Leading, looking and learning through place: Remaking a School of Education as an educational space-time

Year: 2017

Author: Bosetti, Lynn, Brbousas, Joanna, Seddon, Terri

Type of paper: Abstract refereed

Abstract:
In this present, shifting geopolitics disturb the historic trajectory of Europeanisation. That social and political project produced eurocentric nation-states, territorialised national education systems and, through universities, an enlightenment culture. It also settled social worlds initially in the European landmass, then through empire, and now via globalising economies and cultures. But since the 1990s, this trajectory has also unsettled the university and its logic of governing through knowledge that provided institutional anchoring for enlightenment cultures. So how does a university navigate this change? In particular, how can a university school of education reorient its work and learning to restabilise cultural politics in our times?

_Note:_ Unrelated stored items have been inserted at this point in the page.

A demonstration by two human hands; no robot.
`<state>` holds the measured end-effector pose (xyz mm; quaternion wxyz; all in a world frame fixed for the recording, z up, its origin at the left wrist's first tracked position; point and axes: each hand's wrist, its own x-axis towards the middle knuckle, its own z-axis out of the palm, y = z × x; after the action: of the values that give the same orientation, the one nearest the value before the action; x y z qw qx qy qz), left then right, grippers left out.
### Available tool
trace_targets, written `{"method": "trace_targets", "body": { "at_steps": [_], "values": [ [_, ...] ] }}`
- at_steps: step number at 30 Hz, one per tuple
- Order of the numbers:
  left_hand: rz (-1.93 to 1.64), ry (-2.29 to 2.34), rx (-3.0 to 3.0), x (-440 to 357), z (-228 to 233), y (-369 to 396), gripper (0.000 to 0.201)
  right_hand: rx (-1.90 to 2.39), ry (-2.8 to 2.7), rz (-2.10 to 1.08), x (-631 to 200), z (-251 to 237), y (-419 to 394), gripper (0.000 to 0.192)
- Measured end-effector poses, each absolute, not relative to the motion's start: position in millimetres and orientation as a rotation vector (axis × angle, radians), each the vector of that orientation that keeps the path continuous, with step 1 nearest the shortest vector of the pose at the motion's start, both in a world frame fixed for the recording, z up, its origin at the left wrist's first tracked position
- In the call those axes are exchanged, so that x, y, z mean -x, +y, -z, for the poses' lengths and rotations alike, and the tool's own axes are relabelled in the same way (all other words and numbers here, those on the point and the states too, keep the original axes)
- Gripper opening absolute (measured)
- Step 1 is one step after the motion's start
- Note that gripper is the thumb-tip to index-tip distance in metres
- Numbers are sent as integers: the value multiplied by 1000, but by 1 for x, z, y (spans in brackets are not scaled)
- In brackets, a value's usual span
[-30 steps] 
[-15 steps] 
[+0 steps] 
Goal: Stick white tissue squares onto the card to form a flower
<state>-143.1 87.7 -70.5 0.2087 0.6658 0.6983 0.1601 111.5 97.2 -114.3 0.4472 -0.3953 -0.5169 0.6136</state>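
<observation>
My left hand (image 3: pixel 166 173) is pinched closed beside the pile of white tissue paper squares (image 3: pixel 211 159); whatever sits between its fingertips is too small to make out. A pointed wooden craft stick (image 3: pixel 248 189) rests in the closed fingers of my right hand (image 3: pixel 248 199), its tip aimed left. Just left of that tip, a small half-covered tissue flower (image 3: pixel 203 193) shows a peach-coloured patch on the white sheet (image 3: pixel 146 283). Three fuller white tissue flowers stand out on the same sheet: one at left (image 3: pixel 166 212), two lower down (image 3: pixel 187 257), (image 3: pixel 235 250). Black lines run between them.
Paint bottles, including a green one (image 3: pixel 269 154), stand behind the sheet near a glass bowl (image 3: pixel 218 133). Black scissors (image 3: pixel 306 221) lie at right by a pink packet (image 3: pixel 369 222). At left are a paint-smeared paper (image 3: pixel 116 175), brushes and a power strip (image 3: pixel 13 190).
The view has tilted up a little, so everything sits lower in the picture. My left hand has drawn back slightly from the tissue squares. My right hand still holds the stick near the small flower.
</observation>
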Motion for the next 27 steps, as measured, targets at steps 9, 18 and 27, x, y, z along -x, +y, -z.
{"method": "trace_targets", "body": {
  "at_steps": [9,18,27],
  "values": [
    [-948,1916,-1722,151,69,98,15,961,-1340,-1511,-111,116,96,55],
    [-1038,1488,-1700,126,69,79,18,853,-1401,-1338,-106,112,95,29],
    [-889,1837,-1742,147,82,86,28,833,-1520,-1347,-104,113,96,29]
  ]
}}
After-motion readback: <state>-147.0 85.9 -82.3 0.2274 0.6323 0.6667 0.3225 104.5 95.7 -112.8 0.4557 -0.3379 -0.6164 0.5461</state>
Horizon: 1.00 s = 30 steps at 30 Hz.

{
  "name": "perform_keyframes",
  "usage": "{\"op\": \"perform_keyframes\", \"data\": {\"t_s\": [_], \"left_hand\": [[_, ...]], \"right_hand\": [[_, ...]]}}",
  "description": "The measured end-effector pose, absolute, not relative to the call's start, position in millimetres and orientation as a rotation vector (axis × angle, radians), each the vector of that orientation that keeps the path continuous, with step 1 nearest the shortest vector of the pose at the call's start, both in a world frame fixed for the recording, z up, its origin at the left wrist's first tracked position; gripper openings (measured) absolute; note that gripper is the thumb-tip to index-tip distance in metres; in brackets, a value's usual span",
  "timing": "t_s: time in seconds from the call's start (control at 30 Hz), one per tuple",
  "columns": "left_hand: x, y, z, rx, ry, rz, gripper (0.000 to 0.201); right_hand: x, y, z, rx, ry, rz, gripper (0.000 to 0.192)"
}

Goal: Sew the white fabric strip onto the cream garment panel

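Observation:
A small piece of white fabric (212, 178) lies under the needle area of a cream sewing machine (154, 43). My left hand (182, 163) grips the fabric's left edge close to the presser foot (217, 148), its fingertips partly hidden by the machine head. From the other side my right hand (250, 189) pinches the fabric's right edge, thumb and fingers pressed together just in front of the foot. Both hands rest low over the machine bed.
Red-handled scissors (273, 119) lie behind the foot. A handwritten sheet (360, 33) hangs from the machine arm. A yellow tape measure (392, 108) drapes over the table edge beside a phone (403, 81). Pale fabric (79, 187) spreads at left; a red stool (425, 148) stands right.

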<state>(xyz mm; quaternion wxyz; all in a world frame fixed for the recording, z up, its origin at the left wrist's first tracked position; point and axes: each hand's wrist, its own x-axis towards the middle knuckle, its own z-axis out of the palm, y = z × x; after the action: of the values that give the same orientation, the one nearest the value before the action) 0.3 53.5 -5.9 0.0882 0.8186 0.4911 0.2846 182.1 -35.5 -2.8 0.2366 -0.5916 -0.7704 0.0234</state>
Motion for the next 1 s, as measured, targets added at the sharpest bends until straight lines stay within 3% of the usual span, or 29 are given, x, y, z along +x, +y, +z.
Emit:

This symposium interrogates 'social embeddedness' to consider what it means to lead, look and learn through place in ways that reorient educational space-times. We use a case study of La Trobe University to investigate the remaking of a university school of education. Celebrating its 50th birthday in 2017, the university is re- positioning in the world of globalising education. As a newly appointed leadership team, we consider how we see, know and do professional and research education to inform our work, which is required to remake the School of Education for 'new times'. Drawing out embedded knowings and doings, incubated through Canadian, Greek-Australian and Euro-Australian places and spaces, we examine how these resources inform our renewal agenda at LTU.

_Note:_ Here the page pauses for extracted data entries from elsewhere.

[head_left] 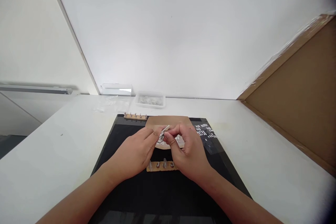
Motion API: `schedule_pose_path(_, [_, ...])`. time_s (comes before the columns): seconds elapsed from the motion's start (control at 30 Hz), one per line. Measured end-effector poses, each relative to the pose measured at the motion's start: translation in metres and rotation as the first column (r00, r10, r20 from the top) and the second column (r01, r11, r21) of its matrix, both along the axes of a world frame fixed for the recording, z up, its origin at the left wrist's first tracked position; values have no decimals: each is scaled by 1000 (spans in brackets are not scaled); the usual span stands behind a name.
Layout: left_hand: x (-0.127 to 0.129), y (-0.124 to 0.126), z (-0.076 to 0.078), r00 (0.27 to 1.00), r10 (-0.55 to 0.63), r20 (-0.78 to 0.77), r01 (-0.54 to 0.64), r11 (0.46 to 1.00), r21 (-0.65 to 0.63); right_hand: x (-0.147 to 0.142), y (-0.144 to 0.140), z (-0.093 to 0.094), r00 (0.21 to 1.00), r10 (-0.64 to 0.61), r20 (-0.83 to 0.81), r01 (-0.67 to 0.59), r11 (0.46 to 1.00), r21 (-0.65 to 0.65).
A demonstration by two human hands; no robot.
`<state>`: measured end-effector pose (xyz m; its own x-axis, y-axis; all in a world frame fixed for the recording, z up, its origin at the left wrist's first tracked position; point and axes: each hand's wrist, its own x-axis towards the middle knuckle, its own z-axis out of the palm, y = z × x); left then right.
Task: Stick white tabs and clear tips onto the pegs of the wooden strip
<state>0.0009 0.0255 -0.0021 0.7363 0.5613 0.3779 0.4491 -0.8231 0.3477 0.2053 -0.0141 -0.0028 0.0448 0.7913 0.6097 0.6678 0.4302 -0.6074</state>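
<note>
Over a brown paper sheet (168,120), both hands meet with their fingertips close together. My left hand (138,148) is closed, its thumb and fingers at a small pale strip (165,129). From the other side, my right hand (187,150) pinches at the same strip with thumb and forefinger. The fingers partly hide the strip, so its exact kind is unclear. Small white pieces (160,141) lie on the paper just under the fingertips. Nearer me is a cardboard strip (154,168) bearing metal clips and clear slivers; my right hand covers its right end.
The black mat (157,196) lies on a white table (65,161). At its back left is another cardboard strip with clips (135,116); at right, rows of white pieces (202,129). Behind stand a clear plastic tray (150,105), plastic bags (112,104) and, right, a cardboard panel (294,101).
</note>
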Motion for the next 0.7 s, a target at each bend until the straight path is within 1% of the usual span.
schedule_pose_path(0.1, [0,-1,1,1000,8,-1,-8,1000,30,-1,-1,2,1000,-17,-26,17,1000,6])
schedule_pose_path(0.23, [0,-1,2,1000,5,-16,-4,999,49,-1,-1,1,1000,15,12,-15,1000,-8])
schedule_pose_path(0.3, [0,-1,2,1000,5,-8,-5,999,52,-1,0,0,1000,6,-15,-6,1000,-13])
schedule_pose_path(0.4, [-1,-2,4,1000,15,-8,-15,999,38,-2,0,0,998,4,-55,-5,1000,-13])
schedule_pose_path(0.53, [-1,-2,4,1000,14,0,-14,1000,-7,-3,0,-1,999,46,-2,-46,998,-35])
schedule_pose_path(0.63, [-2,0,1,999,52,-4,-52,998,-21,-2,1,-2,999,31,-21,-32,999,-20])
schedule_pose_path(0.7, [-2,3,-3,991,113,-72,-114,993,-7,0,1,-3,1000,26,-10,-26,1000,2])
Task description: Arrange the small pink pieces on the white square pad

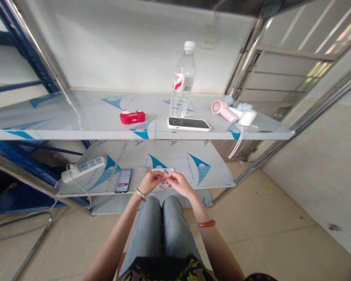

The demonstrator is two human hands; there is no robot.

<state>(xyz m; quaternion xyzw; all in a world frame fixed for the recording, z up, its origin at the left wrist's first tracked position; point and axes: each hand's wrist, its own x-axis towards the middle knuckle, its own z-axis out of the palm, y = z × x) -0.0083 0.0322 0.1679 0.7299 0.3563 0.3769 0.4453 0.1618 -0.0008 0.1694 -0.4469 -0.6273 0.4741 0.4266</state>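
Observation:
My left hand (pixel 152 181) and my right hand (pixel 178 183) meet above the front of the lower shelf, their fingertips pinched close together. Whatever sits between the fingers is too small to make out. Beneath them lies a pale sheet (pixel 171 170) with small reddish marks or pieces on it, partly covered by my hands. A clear, flat box-like item (pixel 141 171) lies just left of the sheet. Farther left, a phone (pixel 123 180) with a lit, partly blurred screen rests near the shelf's edge.
Overhead, the upper shelf (pixel 87 134) carries a red case (pixel 132 116), a water bottle (pixel 182 82), a white-edged phone (pixel 188 124) and a pink handheld fan (pixel 224 111) with a dangling strap. A power strip (pixel 83 169) with cables lies at the lower shelf's left end.

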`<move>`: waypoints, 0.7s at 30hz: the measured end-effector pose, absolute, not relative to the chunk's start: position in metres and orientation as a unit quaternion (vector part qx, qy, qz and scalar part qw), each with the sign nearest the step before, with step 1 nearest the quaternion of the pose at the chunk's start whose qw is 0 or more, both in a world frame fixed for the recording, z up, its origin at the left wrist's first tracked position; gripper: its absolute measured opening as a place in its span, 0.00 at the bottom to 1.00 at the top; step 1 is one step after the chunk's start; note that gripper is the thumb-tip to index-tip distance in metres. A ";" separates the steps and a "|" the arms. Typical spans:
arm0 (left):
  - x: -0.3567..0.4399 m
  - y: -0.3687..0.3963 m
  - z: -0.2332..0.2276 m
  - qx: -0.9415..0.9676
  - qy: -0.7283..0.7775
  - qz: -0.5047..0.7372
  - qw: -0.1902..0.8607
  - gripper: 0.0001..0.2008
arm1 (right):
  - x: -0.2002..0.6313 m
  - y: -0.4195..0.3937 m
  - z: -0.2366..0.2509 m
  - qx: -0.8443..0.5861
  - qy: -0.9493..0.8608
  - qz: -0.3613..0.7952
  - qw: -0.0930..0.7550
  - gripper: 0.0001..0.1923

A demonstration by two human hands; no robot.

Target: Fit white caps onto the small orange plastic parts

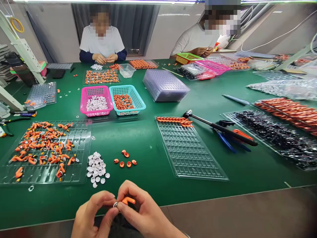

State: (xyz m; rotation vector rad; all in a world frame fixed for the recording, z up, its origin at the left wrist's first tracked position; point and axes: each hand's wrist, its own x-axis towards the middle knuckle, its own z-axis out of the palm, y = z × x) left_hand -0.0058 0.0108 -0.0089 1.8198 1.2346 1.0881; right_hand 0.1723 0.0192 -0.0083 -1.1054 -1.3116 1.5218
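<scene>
At the near edge of the green table [153, 172], the left hand [92, 215] and right hand [143, 211] meet, fingertips pinched together on a small curved orange plastic piece [128, 200] with a silver ring [115, 204]. At 11 o'clock lies a pile of white round caps [97, 169]; loose orange rings [125, 159] sit at 12.

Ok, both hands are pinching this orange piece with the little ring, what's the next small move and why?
Probably press the ring fully onto the orange piece: the left hand pinches the ring right at the piece's end, the right hand holds the piece, and they look only just joined.
</scene>
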 end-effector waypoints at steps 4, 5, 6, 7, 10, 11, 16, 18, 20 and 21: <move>0.001 0.013 -0.005 0.650 0.495 0.425 0.390 0.13 | 0.183 0.020 -0.002 -0.432 -0.602 0.535 0.406 0.07; 0.002 0.013 -0.004 0.645 0.500 0.427 0.389 0.13 | 0.183 0.019 -0.001 -0.434 -0.609 0.529 0.401 0.09; 0.003 0.014 -0.003 0.644 0.503 0.430 0.385 0.12 | 0.184 0.019 -0.001 -0.436 -0.615 0.526 0.394 0.10; 0.004 0.014 -0.003 0.644 0.502 0.435 0.378 0.12 | 0.183 0.018 -0.001 -0.436 -0.619 0.525 0.388 0.10; 0.005 0.013 -0.004 0.651 0.491 0.444 0.372 0.11 | 0.180 0.017 -0.004 -0.432 -0.628 0.524 0.379 0.08; 0.005 0.013 -0.005 0.650 0.490 0.442 0.377 0.10 | 0.179 0.017 -0.006 -0.432 -0.630 0.520 0.381 0.06; -0.002 0.022 -0.008 0.676 0.483 0.368 0.418 0.11 | 0.182 0.019 -0.014 -0.452 -0.643 0.479 0.391 0.05; -0.004 0.033 -0.004 0.719 0.466 0.307 0.414 0.13 | 0.187 0.020 -0.016 -0.477 -0.637 0.464 0.389 0.06; -0.003 0.050 0.002 0.777 0.446 0.251 0.367 0.15 | 0.193 0.021 -0.018 -0.503 -0.617 0.454 0.400 0.07; 0.000 0.061 0.005 0.806 0.438 0.234 0.322 0.13 | 0.196 0.022 -0.018 -0.515 -0.604 0.452 0.408 0.07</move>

We argue that uncertain spaces of politics require capacities for leadership that are reflective, and also reflexive about knowledge projects. Re-centering a school of education on the work and learning of knowledge projects therefore offers ways of rebuilding collective professional capacities by re-institutionalising the right to look. It is a leadership strategy that also authorises the right to learn and to lead, orienting space-times of education and educators in ways that might help resettle societies.